## Instructions for the task:
Scan the material that follows. Copy every line containing the word "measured".

========================

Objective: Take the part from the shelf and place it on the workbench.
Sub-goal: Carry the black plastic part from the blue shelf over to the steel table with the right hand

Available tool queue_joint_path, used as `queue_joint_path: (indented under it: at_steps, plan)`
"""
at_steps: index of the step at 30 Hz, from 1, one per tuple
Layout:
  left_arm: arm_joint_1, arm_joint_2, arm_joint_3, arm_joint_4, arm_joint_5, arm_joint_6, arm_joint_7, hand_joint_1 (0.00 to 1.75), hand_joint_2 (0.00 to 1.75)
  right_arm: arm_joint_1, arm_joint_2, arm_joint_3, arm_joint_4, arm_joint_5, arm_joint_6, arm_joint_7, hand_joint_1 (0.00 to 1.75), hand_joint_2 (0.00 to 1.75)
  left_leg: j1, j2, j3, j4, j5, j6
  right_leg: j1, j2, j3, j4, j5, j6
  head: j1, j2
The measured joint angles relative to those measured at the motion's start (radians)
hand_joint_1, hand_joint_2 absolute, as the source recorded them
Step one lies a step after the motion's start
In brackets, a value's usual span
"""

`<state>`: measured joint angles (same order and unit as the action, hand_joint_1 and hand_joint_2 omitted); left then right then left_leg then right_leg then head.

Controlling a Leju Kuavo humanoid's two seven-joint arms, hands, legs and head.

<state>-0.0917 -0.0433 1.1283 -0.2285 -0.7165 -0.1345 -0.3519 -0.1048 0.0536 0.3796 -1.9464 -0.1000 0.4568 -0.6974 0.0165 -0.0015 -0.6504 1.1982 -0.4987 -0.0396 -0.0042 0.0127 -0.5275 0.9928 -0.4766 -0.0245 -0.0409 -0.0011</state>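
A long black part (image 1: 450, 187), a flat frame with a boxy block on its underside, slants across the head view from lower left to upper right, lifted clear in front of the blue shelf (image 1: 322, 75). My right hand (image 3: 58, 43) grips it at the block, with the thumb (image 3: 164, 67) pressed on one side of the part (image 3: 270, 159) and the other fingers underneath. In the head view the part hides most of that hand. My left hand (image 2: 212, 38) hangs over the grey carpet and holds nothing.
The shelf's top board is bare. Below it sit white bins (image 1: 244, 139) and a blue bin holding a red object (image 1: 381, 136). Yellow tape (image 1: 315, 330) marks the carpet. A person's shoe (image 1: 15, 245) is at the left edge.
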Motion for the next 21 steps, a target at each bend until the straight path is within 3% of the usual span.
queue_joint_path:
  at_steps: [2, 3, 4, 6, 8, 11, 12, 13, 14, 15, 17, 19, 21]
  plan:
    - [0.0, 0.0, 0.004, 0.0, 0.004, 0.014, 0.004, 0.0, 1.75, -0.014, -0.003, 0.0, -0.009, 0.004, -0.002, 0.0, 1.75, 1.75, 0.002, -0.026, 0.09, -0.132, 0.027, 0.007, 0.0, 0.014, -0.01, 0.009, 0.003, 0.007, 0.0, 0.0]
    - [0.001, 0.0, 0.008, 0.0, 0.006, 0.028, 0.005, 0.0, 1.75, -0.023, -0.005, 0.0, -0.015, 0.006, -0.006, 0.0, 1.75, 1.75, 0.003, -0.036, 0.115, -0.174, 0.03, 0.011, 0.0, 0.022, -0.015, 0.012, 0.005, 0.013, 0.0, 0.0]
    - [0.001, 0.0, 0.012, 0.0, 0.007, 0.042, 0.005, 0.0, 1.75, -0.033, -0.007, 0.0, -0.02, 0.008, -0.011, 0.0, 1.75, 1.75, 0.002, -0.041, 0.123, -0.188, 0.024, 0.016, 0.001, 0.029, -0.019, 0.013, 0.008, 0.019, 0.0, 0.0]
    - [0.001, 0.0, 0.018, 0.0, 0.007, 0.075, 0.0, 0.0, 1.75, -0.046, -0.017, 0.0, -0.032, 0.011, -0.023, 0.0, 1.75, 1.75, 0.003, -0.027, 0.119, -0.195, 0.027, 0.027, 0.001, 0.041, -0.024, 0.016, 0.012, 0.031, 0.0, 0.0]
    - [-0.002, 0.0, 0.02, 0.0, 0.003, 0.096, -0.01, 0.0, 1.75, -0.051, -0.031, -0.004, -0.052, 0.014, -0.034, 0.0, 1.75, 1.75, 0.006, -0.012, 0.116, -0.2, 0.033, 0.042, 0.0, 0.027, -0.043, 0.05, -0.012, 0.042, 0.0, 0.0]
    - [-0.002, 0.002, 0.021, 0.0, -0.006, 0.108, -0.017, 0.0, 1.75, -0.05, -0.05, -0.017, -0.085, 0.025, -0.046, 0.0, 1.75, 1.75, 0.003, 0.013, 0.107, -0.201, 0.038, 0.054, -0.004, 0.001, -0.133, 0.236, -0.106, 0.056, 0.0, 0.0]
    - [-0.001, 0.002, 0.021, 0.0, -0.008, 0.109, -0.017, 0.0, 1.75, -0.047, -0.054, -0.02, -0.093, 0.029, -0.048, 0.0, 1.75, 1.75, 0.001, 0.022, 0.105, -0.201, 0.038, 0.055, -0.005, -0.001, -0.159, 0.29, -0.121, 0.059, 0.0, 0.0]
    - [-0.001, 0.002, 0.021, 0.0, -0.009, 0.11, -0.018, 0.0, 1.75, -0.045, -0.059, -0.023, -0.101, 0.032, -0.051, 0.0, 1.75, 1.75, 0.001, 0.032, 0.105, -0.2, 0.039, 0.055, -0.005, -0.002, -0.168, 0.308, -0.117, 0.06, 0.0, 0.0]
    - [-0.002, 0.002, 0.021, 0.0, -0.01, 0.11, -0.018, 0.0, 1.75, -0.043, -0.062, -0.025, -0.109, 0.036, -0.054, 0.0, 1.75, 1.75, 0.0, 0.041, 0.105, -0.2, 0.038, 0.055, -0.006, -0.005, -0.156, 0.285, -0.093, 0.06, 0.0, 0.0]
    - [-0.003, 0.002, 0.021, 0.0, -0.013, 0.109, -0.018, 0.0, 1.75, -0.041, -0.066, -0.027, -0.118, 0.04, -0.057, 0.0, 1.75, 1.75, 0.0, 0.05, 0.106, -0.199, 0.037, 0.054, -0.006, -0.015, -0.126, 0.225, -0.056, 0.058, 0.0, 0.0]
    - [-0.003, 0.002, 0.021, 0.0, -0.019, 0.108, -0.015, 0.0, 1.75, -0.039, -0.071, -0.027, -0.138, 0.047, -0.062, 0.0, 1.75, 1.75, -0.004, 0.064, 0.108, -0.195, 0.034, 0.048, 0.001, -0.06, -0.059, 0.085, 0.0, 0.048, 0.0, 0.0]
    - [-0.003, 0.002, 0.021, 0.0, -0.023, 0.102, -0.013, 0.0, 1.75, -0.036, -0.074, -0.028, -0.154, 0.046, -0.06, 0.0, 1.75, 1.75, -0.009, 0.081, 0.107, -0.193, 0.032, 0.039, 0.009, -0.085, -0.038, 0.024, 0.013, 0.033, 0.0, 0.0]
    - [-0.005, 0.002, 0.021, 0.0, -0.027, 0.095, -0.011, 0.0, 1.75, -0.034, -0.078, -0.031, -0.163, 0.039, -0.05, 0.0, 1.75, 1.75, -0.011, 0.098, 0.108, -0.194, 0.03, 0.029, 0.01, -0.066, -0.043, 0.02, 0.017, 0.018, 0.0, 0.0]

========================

## Task response:
The measured joint angles relative to those measured at the motion's start (radians)
`<state>`: measured joint angles (same order and unit as the action, hand_joint_1 and hand_joint_2 omitted); left then right then left_leg then right_leg then head.

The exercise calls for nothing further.